Kazakh writer, academic, and social activist (1897-1961)

Mukhtar Omarkhanuli Auezov (Мұхтар Омарханұлы Әуезов, مۇحتار ومارحانۇلى اۋەزوۆ, /kk/; 28 September 1897 – 27 June 1961) was a Kazakh writer, a social activist, a Doctor of Philology, and an honored academician of the Soviet Union (1946).

Auezov's writings were influenced by the Kazakh poet Abai Qunanbaiuly. Auezov's father Omarkhan and grandfather Auez both highly revered the poet, who was a neighbour and a friend of the Auezov family. His grandfather was a storyteller of folk tales, and taught his grandson to read and write.

== Biography ==
Auezov was born in a nomadic Muslim family from an area known today as Abay District, in East Kazakhstan Province. His grandfather taught him how to read and write, using both the Arabic and Cyrillic script for the Kazakh language. Auezov was educated at the Semipalatinsk Teacher's Seminary and Leningrad State University.

Auezov is best known for the plays he wrote. The first play he authored was Enlik-Kebek, a story of two young lovers that resembles the story of Romeo and Juliet. He authored more than twenty plays that dealt with the issues relevant to socialism in Kazakhstan.

After writing plays, Auezov changed his focus to writing novels. Two novels – Abay and The Path of Abay – dealing with the life of Kazakh poet Abai Qunanbaiuly were the product of the last twenty years of his life.

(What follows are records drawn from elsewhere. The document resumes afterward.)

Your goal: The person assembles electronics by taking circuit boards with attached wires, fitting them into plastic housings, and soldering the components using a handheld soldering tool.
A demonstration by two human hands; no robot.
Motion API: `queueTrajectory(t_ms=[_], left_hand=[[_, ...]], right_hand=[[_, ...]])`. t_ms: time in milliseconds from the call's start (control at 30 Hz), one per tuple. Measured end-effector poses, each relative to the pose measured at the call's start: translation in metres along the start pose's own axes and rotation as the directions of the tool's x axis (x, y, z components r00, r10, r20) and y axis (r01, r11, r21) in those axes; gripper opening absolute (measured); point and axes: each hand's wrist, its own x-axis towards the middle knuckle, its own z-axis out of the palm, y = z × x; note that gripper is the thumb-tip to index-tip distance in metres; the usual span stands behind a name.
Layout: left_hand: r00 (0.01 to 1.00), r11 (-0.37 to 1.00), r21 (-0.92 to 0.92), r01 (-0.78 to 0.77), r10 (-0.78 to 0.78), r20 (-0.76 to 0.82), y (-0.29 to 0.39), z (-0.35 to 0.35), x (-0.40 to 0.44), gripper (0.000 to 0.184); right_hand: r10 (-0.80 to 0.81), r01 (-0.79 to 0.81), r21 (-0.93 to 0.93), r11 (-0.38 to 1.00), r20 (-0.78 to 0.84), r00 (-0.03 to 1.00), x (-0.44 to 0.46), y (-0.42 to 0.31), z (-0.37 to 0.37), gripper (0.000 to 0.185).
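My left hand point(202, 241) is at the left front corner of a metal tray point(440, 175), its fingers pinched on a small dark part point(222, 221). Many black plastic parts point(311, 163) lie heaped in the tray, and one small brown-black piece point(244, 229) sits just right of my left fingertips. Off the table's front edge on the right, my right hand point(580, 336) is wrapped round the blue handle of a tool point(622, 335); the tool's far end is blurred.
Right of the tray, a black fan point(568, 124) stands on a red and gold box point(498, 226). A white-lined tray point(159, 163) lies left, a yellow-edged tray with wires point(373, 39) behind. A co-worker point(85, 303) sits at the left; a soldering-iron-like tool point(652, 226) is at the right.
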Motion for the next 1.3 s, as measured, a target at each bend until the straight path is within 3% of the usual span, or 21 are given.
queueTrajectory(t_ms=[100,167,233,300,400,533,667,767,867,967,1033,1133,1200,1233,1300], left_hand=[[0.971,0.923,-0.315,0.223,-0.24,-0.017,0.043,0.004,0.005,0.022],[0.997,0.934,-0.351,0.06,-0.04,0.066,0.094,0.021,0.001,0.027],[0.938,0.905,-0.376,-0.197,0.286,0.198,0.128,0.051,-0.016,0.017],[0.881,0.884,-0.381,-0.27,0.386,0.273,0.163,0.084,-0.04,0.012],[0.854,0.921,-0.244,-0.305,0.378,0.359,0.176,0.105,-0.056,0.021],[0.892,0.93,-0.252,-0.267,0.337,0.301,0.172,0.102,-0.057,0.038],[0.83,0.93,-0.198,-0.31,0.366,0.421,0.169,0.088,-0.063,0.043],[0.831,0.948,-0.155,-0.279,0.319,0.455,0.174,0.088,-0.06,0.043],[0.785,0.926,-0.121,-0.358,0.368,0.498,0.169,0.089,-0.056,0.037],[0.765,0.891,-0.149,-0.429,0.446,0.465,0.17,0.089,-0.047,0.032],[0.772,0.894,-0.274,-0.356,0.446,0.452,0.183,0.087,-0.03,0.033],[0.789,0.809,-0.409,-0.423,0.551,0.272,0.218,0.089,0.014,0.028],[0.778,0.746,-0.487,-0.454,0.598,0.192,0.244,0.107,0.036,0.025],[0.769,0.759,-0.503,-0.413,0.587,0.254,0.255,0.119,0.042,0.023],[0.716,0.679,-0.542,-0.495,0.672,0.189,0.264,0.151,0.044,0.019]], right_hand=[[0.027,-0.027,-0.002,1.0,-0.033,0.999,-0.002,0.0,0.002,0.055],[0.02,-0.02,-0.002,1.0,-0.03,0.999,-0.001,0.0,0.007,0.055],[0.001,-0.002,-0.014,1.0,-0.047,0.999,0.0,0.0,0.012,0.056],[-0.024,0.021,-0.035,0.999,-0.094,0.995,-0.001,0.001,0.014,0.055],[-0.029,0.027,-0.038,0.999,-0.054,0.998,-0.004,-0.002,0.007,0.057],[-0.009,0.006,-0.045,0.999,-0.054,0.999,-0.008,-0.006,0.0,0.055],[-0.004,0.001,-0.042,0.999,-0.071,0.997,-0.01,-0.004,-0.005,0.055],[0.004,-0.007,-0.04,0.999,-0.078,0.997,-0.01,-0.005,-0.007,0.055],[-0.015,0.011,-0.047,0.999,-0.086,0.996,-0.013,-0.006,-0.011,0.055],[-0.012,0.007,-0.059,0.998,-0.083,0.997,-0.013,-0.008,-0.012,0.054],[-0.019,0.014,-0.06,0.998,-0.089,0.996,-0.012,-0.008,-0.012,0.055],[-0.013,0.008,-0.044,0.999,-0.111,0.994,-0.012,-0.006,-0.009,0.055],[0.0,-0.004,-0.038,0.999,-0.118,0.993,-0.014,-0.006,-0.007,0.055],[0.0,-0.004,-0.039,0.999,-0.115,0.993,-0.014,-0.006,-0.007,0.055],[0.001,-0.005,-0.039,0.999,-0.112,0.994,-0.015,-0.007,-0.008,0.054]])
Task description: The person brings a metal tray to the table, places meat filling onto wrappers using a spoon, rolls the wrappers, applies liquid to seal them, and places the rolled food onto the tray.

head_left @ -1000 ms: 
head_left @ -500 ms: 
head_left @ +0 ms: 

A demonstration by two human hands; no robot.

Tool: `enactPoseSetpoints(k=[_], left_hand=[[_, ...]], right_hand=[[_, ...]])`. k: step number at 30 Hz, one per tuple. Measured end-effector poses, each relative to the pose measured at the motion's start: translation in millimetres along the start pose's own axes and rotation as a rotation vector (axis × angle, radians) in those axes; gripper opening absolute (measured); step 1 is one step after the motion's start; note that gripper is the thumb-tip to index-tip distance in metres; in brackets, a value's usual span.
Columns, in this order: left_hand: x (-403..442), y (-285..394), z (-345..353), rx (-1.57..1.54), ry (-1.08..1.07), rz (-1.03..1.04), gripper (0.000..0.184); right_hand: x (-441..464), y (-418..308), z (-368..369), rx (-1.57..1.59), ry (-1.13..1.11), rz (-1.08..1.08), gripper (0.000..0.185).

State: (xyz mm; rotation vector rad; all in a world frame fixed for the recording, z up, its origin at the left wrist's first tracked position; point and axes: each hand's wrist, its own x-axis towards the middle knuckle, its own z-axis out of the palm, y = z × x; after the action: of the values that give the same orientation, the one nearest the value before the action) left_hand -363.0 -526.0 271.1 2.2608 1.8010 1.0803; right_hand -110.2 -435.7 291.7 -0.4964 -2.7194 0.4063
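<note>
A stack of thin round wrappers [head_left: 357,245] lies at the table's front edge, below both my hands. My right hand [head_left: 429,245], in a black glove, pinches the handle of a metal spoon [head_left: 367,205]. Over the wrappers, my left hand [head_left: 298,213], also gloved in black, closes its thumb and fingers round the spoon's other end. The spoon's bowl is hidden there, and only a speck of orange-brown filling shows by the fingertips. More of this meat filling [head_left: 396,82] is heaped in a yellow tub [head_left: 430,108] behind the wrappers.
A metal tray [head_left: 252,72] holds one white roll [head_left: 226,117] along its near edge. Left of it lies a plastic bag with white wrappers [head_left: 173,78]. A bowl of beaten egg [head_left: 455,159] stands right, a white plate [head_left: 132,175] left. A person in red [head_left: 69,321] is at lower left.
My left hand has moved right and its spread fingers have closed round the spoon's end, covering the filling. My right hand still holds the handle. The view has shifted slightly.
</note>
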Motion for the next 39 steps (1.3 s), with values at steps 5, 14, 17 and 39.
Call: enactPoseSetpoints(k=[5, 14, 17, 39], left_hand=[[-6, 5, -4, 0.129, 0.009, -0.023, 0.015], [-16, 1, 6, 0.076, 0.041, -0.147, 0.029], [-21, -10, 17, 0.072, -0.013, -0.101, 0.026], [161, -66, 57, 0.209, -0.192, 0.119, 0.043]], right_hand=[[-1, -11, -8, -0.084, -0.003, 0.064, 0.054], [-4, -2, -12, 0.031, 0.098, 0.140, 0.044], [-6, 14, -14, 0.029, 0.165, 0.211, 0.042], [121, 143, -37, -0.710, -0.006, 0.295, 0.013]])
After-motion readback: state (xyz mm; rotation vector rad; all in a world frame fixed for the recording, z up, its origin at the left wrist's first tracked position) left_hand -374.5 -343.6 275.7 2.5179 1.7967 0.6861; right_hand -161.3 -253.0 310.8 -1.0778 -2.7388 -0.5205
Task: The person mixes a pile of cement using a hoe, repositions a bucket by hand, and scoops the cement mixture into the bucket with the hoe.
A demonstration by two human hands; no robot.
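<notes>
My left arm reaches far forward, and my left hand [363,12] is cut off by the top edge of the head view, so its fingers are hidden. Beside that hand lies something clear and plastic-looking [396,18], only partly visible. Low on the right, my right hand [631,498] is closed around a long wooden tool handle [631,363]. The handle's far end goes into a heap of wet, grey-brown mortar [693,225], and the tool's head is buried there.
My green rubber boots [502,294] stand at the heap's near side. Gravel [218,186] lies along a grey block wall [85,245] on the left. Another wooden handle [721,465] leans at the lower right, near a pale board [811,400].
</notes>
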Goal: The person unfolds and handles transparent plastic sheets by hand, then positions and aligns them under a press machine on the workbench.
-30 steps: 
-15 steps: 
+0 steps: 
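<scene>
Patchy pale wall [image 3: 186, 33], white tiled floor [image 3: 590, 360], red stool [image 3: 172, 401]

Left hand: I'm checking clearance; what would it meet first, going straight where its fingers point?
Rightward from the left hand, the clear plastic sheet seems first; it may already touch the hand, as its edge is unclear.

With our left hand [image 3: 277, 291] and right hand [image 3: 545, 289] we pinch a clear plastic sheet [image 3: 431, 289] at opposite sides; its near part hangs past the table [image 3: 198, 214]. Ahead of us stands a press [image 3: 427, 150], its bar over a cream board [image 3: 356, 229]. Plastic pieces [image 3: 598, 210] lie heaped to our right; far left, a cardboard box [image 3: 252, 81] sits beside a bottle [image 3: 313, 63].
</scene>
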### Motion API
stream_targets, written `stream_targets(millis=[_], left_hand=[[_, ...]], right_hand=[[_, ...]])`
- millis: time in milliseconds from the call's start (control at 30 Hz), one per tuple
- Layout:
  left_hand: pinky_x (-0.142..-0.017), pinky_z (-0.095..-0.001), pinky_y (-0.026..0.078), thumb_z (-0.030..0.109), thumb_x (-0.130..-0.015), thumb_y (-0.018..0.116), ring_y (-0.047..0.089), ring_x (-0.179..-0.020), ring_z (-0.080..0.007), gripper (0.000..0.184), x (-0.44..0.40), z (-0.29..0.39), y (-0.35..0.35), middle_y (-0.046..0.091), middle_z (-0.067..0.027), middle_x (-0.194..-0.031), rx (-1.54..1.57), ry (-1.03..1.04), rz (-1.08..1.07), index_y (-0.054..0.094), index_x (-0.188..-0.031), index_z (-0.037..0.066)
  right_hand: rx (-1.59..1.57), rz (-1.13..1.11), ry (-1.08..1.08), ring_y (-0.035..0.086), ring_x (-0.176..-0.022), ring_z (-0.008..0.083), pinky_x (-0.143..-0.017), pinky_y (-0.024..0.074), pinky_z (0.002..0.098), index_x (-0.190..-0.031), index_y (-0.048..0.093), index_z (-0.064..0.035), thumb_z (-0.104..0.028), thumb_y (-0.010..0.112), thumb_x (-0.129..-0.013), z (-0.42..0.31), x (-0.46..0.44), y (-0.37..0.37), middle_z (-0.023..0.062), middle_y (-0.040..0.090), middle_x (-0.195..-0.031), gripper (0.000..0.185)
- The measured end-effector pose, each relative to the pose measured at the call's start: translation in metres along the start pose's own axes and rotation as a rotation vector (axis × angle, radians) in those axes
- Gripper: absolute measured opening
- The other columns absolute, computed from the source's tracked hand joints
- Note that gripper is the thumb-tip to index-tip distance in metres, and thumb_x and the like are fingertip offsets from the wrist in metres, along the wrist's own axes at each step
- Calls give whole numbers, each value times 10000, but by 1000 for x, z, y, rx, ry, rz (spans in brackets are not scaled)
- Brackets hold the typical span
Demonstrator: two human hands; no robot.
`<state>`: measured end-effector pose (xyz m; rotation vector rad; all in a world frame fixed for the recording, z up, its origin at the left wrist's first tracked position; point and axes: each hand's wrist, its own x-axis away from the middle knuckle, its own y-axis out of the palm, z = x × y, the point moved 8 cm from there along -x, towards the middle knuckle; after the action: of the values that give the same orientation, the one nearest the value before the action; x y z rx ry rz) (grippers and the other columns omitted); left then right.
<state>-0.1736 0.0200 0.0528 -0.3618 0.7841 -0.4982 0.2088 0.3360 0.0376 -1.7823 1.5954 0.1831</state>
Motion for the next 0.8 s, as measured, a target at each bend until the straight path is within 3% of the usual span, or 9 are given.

Auezov's other projects included drawing and translating literature into the Kazakh language. Some translations made by him include Nikolai Gogol's The Government Inspector and Shakespeare's The Taming of the Shrew.

Auezov first studied in Kaskabulak, then later a Muslim madrasa in Semipalatinsk. At age of eleven, he moved to a nearby, five-year grammar school. His father Omarkhan died in 1900, and his mother Nurzhamal in 1912. The young Auezov was raised by his uncle Kasymbek and his grandfather Auez and grandmother Dinas. In 1907, after a year of study in the madrasa, he was sent to the large Russian school in Semipalatinsk.

Mukhtar Auezov attended the Semipalatinsk Pedagogical Seminary after graduating from the City College. In the 1912–1913 academic year, Auezov finished the first seminary class with an award and went on to complete his studies at the Semipalatinsk Seminary in 1919. Around this time he began his acquaintance with Russian and other foreign classics of literature. At the same time, Auezov wrote short stories, poems and articles that began to be published.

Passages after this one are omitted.